Find the line containing "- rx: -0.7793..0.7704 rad" in the entries below. Restate it and each line after it, word for word, up to and including the line containing "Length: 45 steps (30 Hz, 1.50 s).".

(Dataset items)
▬▬▬

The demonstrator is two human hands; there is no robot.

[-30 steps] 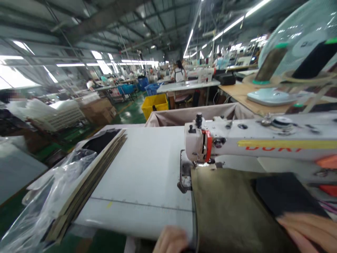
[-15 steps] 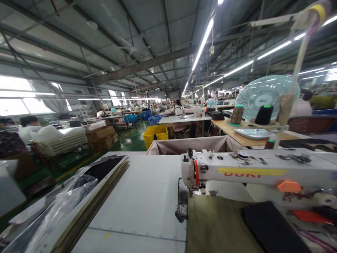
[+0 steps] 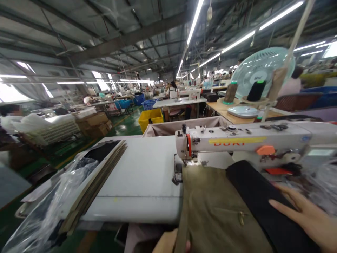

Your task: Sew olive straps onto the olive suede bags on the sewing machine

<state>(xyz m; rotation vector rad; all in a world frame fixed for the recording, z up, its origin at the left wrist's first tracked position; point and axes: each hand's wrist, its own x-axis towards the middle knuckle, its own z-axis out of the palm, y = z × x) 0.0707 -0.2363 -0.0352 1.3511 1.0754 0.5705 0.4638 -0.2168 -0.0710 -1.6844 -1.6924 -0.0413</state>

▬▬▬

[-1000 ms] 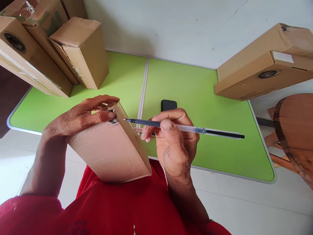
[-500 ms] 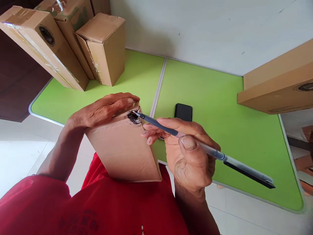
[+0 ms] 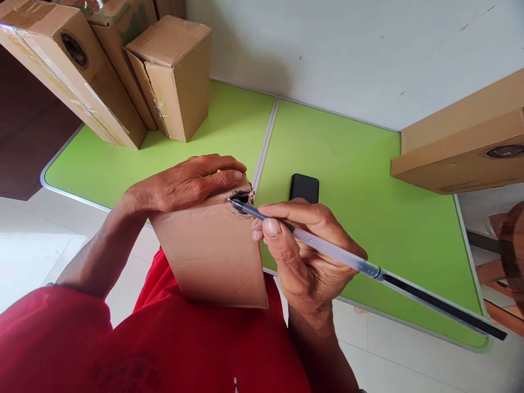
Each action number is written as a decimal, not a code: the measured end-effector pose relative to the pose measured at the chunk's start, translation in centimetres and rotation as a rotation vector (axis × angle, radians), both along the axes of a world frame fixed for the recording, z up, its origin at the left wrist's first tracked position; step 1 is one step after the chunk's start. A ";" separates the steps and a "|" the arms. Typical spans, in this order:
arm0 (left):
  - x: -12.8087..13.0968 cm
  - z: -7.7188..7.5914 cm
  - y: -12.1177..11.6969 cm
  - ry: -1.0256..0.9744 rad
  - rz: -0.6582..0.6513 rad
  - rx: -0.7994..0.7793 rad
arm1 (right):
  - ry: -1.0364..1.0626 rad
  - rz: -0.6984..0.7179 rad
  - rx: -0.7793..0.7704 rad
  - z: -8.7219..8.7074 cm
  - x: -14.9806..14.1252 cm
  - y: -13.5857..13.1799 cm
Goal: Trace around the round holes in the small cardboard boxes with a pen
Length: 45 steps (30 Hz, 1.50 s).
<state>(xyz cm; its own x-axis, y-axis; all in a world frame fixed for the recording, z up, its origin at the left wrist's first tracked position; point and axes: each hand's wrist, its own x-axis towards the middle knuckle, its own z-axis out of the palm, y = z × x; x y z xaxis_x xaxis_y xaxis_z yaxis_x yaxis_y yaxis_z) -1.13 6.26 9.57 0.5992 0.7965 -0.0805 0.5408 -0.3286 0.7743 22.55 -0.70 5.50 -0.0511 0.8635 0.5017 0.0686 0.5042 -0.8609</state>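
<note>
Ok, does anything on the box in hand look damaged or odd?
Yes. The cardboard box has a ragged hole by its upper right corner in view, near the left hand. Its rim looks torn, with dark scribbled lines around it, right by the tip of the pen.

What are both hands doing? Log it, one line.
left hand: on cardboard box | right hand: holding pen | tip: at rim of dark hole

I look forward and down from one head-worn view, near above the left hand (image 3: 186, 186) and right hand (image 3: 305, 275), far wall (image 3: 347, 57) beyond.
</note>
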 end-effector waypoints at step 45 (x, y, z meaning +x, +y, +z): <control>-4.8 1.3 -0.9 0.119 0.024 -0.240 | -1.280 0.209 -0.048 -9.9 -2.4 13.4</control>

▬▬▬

Solution to this exercise -
  - rx: -0.7793..0.7704 rad
  - z: -8.7219..8.7074 cm
  - x: -14.9806..14.1252 cm
  - y: -13.5857..13.1799 cm
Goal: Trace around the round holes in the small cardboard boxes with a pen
Length: 45 steps (30 Hz, 1.50 s).

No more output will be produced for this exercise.